Work request
If a line below falls between the line with "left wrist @" and the line with "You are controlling", or is one of those two, output it exactly; output nothing else and no pictures.

Source material
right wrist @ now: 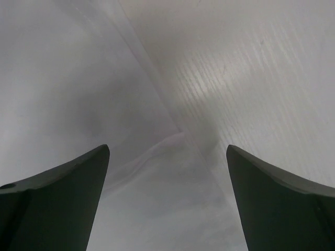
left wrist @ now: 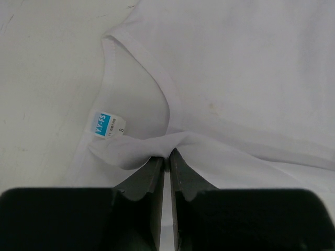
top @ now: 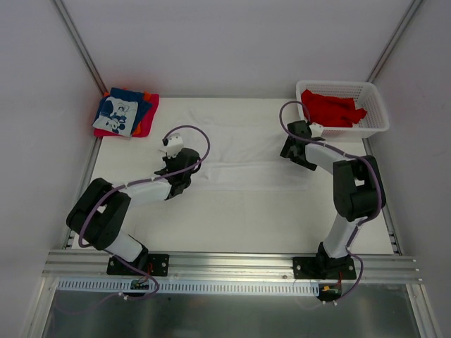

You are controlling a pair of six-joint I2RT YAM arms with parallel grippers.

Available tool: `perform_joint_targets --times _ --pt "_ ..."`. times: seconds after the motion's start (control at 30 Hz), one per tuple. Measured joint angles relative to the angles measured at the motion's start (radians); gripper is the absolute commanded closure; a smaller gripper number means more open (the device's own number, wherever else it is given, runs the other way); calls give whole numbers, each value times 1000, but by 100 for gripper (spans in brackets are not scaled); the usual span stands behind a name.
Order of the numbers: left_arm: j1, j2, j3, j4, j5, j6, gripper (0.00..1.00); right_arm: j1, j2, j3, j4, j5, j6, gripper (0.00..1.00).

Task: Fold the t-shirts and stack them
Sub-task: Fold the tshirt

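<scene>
A fold of collar is pinched by the left hand [left wrist: 167,154], fingers pressed together, just beside a blue neck label [left wrist: 100,125] with the size "S". The right hand [right wrist: 167,149] is held spread over the white t-shirt [top: 239,148], laid flat on the tabletop [top: 246,218]. Both arms are bent, wrists lowered.

A robotics lab test cell: a white tabletop [top: 246,211] boxed in by plain white panels [top: 232,42] on metal corner posts [top: 77,46], an aluminium rail [top: 232,264] along the near edge with two robot arms bolted to it, the left arm [top: 106,211] and the right arm [top: 356,190], purple cables [top: 190,130] looped along them and a slotted cable duct [top: 211,287] in front
</scene>
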Motion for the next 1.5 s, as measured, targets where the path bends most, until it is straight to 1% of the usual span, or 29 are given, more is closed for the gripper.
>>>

Written response
left wrist @ now: 
top @ now: 

You are controlling a pair of six-joint I2RT YAM arms with parallel grippers.

No further output is expected here.